Why We Need a Holistic View of Feed Efficiency


Photo: bizoo_n

While monitoring the feed efficiency of beef production is quite common, dairy farms worldwide have been slower to catch on. Efficiency monitoring stands to gain ground in dairy, particularly with the recent demise of the 31-year-old milk quota system in Europe that promises to unleash significant competitive pressures across the industry.

Delivering dry matter

Efficiency is typically calculated as a ratio of output to input. For dairy, the measure is milk yield over dry matter intake (yield/DMI), where the higher number, the better. For beef the formula is reversed: dry matter intake over average daily gain (DMI/ADG), where a lower figure means greater efficiency. In both cases delivering dry matter for consumption is crucial. On most dairy farms crop feed produced on farm accounts for the majority of the total mixed ration (TMR) while the rest comprises mainly purchased concentrates. The efficiency of turning crop production into taken up feed is often overlooked.

Yet, the difference in effective delivery of dry matter through efficient versus inefficient methods can vary considerably. Figure 1 shows how an initial crop yield of 1000kg dry matter incurs losses at each step in the silage and feeding process before reaching the animal. This example assumes good soil management, which can influence crop yield, as the starting point. Overall, an efficient silage harvest, storage and delivery process will lose 10% of dry matter while an inefficient one will lose more than 50% due to wastage and spoilage. A closer look at the types of losses that occur at each stage reveals strategies to conserve dry matter.


Figure 1. Two scenarios for total dry matter losses.
Source: BIOMIN

Types of dry matter losses

Crop production

Field losses

Fermentation losses

Feed-out losses

Feeding losses

Harvest

Harvesting leads to field losses ranging from 3% to 10% of crops.

Fermentation

Fermentation losses always occur when making silage, though these range from 2% to more than 10%. By providing greater and faster production of lactic acid that lowers the pH value, Biomin® BioStabil prevents spoilage organisms from taking hold and thus improves silage quality. In trials Biomin® BioStabil has been shown to reduce dry matter losses by up to three percentage points (Figure 2).


Figure 2. Biomin® BioStabil reduces fermentation losses.
Source: BIOMIN

Feed-out

Once the silage is exposed to oxygen, yeast and mold can become active and cause feed-out losses of up to 30%. Molded silage is easily identified and discarded. Yeast consumes high levels of valuable nutrients such as sugars and lactic acid, withdrawing both dry matter and energy.

Biomin® BioStabil also reduces the yeast and mold count by a factor of 10 to 10,000 (Figure 3). The different heterofermentative bacteria strains in Biomin® BioStabil produce acetic acid and hinder yeast and mold growth.


Figure 3. Reduction in yeast and molds using Biomin® BioStabil.
Source: BIOMIN

The number of yeast cells in silage is normally not measured on farms, so on farms increased silage temperature is often the only indication of yeast growth. Aerobic stability – the time it takes for silage temperature to rise two to three degrees Celsius above ambient temperature – is a good way to measure the quality of silage after exposure to air. Figure 4 provides results of trials that show Biomin® BioStabil can extend silage storage life by two days for grass and more than five days for corn (maize).

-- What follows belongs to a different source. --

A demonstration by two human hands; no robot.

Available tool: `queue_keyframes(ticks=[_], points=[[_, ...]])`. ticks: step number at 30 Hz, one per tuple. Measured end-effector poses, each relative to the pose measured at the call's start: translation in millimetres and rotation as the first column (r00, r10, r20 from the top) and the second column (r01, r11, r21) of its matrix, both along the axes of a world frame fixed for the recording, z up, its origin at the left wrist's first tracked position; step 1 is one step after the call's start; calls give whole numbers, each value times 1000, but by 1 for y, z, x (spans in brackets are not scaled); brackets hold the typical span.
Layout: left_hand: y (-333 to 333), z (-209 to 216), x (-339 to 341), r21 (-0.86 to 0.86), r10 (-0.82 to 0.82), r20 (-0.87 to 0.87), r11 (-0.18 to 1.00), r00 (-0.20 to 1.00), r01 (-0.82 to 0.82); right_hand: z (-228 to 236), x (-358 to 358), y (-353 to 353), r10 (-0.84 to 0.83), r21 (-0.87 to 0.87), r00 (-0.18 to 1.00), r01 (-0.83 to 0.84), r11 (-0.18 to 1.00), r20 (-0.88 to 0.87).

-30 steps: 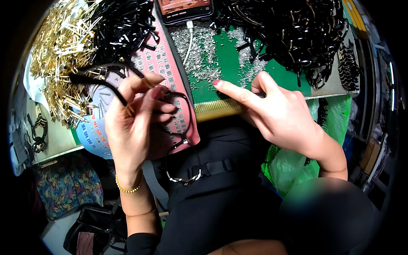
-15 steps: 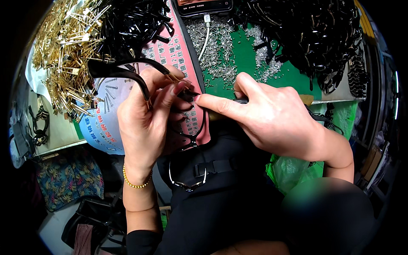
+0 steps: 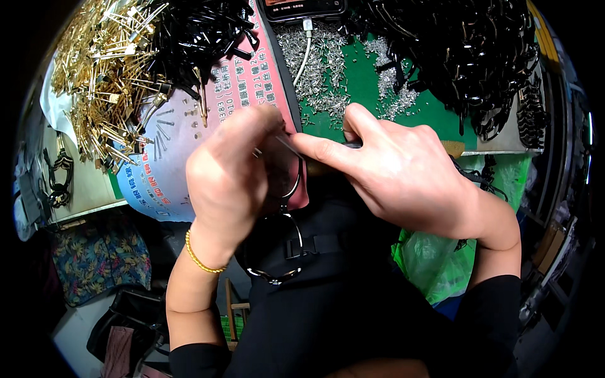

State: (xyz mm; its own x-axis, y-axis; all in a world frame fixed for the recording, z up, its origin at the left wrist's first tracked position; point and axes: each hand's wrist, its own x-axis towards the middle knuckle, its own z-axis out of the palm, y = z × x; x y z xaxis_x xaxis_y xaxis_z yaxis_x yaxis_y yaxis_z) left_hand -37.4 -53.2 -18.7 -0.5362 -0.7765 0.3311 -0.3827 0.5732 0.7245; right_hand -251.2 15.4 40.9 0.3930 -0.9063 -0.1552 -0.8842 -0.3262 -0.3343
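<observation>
My left hand (image 3: 230,167) is closed around one end of a dark eyeglass frame (image 3: 282,215). The frame hangs below the fingers, its rims running down in front of my lap, with light glinting along them. Its temples are not visible past my hand. My right hand (image 3: 403,167) comes in from the right, its index finger stretched to the frame's end beside the left fingers. The other right fingers are curled; a bit of something dark (image 3: 354,145) shows in them, too hidden to name. A thin grey bar (image 3: 290,146) lies between the two hands.
Gold metal parts (image 3: 113,69) and black temples (image 3: 201,38) are heaped at the left. Small silver screws (image 3: 321,69) lie scattered on a green mat (image 3: 359,75) below a phone (image 3: 305,9) with a white cable (image 3: 307,53). Black eyewear parts (image 3: 454,57) pile up at the right, above a green bag (image 3: 435,258).
My left hand has turned over and the frame with it, so the temples that stuck up at the left are out of sight. My right hand has hardly moved.
</observation>
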Motion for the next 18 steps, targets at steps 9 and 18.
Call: queue_keyframes(ticks=[9, 18], points=[[-1, 0, 0, 460, 154, -130, 885, 979, -78, -6, 6, -1, -67, -76, 997, 69, 995, 28], [0, 9, -4, 522, 175, -160, 850, 971, -68, -14, 14, 4, -36, -330, 975, -40, 943, -220]])
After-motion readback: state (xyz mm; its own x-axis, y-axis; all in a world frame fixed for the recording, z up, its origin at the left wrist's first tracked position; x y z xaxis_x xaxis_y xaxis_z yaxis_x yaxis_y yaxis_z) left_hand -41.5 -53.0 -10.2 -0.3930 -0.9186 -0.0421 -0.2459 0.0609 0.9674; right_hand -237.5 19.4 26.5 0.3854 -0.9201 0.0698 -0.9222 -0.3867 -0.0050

A number of additional measures can help reduce feed-out losses, including maintaining anaerobic storage, good compaction to lessen the exposure to air, a high feed-out rate (making fast progress into the silo), achieving the optimal dry matter percentage and using appropriate removal techniques.

Distribution

Getting the feed to the animal relies on accurate feed distribution. A modest level of feeding losses will occur. Lactating dairy cows should always have access to feed, so feed leftovers of 3% to 5% are normal.

Benefits to the animal

The end result of efficient dry matter delivery along these steps is more and better quality feed with higher energy and protein levels and more palatable feed. As a consequence, use of a silage inoculant such as Biomin® BioStabil has been shown to improve dairy feed efficiency in the animal by 1% to 3% (Figure 5).

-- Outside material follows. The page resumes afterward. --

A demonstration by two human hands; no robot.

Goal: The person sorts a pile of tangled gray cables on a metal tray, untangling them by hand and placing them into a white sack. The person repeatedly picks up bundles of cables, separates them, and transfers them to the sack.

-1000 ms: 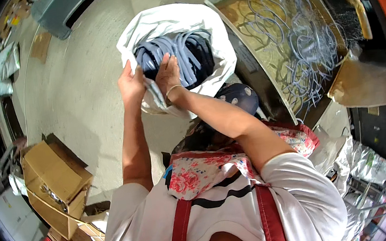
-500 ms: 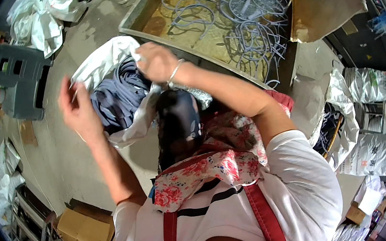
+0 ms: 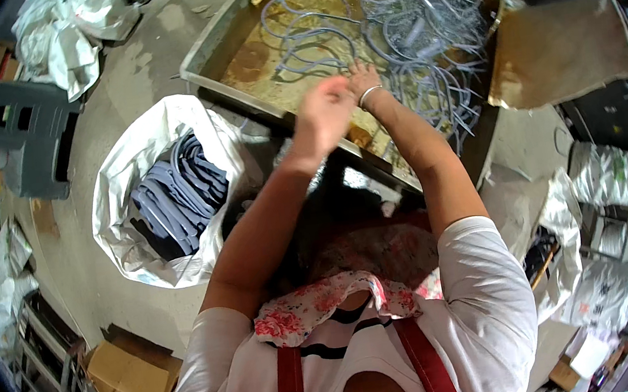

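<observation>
Both my hands are over the near part of a shallow metal tray [image 3: 246, 59] with a worn yellowish bottom. My right hand [image 3: 365, 80], with a bangle at the wrist, has its fingers stretched out near grey flexible tubes [image 3: 438, 90] that lie tangled in the tray. Beside it, my left hand [image 3: 322, 113] is blurred by motion; its fingers look bent, and whether they hold anything does not show. An open white woven sack [image 3: 115, 201] stands on the floor to the left, with bundled grey tubes [image 3: 180, 189] inside it.
A sheet of brown cardboard [image 3: 559, 52] leans at the tray's right end. A dark grey plastic step stool [image 3: 27, 129] is at far left, a cardboard box [image 3: 132, 375] at lower left. More white sacks [image 3: 563, 244] stand on the right.
My hands have left the sack's rim and moved right, over the tray. The sack now stands free, its mouth wide. My view has shifted slightly.
</observation>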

Figure 5. Feed efficiency gains with Biomin® BioStabil.

Kiwi case study

In New Zealand dairy production often fully relies upon grazing. Because less feed is purchased there the traditional way to measure feed efficiency is calculated as the quantity of milk solids (kg of fat plus protein) per hectare. Interestingly, this is essentially a holistic view of the dry matter delivery and conversion processes.

Conclusion

Feed efficiency is one parameter of gut performance management. As competition in the cattle industry mounts, feed efficiency will play a greater role. The traditional definition looks at conversion of dry matter within the animal. A holistic view of feed efficiency that encompasses all steps from crop production to dry matter conversion can offer broad improvements through less waste and improved output, with both economic and environmental benefits.